# WHAT IS REQUIRED
Begin at the line containing "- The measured" in the entries below and end at the line containing "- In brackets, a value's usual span"; transcribe that range exactly and nothing outside it.

# DATA SUPPLIED
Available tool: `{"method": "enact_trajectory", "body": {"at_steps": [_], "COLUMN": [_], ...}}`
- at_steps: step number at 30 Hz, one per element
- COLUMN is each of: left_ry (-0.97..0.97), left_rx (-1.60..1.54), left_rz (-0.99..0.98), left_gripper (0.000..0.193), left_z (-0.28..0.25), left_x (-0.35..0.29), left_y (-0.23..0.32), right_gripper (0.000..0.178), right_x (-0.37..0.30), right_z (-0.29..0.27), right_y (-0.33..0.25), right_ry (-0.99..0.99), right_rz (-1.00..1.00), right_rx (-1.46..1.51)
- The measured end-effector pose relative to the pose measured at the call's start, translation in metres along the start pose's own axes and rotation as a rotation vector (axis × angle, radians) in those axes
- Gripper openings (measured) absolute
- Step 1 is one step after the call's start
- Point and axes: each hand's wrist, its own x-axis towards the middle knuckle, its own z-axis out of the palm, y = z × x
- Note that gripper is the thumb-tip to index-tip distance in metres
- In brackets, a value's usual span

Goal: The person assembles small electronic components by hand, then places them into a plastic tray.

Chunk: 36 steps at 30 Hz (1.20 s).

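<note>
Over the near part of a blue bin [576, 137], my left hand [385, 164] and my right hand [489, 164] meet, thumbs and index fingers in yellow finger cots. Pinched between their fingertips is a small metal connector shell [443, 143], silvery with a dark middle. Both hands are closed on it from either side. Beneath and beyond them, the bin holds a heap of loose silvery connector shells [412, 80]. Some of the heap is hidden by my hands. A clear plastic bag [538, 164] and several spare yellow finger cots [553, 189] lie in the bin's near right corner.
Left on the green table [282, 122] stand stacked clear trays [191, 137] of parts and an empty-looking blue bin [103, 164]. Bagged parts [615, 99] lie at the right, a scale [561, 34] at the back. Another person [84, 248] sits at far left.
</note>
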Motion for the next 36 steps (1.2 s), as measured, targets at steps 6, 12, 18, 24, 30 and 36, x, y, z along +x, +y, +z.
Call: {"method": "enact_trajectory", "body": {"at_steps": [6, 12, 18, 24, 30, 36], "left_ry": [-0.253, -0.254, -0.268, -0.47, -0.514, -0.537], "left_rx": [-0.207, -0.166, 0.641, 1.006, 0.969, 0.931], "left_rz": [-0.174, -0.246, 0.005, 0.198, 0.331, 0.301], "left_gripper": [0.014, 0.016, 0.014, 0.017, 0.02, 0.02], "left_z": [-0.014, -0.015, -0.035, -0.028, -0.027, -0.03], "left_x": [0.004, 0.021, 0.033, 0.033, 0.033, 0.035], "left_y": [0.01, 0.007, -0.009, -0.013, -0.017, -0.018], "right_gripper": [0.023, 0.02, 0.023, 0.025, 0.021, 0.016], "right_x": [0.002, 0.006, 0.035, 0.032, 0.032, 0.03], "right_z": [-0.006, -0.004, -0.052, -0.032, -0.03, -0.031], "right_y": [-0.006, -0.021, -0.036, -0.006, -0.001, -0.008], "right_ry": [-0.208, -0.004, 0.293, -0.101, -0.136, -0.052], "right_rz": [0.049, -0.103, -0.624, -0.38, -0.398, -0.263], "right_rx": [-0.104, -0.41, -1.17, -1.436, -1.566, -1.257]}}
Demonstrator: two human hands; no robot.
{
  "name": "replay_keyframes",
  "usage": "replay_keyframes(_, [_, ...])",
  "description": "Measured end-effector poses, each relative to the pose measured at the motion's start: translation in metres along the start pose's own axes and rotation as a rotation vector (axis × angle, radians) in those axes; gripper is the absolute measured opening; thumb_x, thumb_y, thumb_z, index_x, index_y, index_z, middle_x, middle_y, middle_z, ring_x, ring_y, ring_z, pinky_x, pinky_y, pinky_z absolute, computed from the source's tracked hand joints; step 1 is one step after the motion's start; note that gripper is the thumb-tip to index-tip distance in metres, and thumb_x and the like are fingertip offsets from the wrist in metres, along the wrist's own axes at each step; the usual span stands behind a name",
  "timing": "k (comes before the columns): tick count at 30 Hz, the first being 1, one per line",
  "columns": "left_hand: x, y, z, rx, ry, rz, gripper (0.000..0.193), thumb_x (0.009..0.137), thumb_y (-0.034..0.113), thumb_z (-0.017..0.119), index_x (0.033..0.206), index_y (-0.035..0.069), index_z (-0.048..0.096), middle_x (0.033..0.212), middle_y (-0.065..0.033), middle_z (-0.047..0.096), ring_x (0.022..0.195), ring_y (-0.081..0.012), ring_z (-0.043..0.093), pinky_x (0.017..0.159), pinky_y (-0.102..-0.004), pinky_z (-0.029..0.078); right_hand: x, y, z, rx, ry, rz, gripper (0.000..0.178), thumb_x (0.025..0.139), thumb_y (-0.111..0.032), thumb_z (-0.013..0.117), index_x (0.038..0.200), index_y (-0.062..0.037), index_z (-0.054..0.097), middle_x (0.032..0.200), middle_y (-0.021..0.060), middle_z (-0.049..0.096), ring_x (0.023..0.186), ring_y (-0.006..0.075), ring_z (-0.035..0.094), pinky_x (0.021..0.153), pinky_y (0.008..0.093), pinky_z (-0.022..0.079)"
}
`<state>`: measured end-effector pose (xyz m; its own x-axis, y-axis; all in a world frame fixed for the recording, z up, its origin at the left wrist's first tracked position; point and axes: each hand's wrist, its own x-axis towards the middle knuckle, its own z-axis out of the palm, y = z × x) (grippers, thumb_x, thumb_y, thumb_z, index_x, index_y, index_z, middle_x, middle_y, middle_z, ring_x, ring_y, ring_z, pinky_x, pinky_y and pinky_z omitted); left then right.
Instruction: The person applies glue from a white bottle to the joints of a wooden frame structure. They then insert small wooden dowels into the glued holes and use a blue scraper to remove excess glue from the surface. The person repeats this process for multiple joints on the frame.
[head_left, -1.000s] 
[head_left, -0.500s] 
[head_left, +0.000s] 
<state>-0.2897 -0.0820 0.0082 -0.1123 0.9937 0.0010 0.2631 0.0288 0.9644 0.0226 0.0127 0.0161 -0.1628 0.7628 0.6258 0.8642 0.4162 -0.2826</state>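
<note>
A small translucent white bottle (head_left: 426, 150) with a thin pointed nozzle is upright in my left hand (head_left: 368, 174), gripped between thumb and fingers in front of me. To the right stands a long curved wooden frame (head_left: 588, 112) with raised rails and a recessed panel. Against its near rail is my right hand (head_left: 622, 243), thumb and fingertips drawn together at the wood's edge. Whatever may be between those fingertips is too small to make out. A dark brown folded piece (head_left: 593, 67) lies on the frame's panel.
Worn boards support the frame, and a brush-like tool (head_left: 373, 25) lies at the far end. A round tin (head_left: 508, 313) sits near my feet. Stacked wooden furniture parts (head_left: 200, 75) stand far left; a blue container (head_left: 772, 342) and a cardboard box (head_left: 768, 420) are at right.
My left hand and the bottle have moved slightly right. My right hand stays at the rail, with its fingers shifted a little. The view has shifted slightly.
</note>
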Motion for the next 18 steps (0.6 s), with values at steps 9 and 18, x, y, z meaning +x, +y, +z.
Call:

# WRITTEN RESPONSE
- The measured end-effector pose relative to the pose measured at the call's start, translation in metres along the start pose's own axes and rotation as a rotation vector (axis × angle, radians) in those axes
- Gripper openings (measured) absolute
- Step 1 is one step after the call's start
- Point and axes: each hand's wrist, its own x-axis towards the middle knuckle, its own z-axis out of the palm, y = z × x
- Note that gripper is the thumb-tip to index-tip distance in metres
- In brackets, a value's usual span

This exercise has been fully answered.